**Problem to work on**
Reproduce all of the data word for word.

**Dataset section**
Content starts
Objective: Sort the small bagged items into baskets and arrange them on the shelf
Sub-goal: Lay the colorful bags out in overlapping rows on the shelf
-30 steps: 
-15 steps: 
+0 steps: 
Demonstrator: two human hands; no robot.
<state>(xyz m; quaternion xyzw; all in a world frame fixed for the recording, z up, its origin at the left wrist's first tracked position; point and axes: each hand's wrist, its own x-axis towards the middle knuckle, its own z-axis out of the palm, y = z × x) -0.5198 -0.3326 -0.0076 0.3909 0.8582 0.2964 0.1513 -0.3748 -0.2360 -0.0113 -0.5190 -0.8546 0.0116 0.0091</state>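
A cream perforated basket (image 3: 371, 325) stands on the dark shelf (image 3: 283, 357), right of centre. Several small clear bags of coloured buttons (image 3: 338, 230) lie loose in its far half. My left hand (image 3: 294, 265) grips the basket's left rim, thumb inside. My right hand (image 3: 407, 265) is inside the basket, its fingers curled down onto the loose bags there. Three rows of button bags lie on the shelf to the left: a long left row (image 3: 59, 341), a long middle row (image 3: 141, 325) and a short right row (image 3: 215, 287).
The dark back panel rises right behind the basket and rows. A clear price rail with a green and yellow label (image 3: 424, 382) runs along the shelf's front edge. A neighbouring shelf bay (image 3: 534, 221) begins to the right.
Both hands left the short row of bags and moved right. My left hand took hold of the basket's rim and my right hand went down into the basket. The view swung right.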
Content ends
**Response to the exercise**
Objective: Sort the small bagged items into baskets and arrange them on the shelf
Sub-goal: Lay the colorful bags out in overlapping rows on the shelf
-30 steps: 
-15 steps: 
+0 steps: 
Demonstrator: two human hands; no robot.
<state>(xyz m; quaternion xyzw; all in a world frame fixed for the recording, z up, its origin at the left wrist's first tracked position; point and axes: each hand's wrist, its own x-axis towards the middle knuckle, its own z-axis out of the palm, y = z × x) -0.5198 -0.3326 -0.0076 0.3909 0.8582 0.2964 0.1513 -0.3748 -0.2360 -0.0113 -0.5190 -0.8546 0.0116 0.0091</state>
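A cream perforated basket (image 3: 371, 325) stands on the dark shelf (image 3: 283, 357), right of centre. Several small clear bags of coloured buttons (image 3: 338, 230) lie loose in its far half. My left hand (image 3: 294, 265) grips the basket's left rim, thumb inside. My right hand (image 3: 407, 265) is inside the basket, its fingers curled down onto the loose bags there. Three rows of button bags lie on the shelf to the left: a long left row (image 3: 59, 341), a long middle row (image 3: 141, 325) and a short right row (image 3: 215, 287).
The dark back panel rises right behind the basket and rows. A clear price rail with a green and yellow label (image 3: 424, 382) runs along the shelf's front edge. A neighbouring shelf bay (image 3: 534, 221) begins to the right.
Both hands left the short row of bags and moved right. My left hand took hold of the basket's rim and my right hand went down into the basket. The view swung right.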

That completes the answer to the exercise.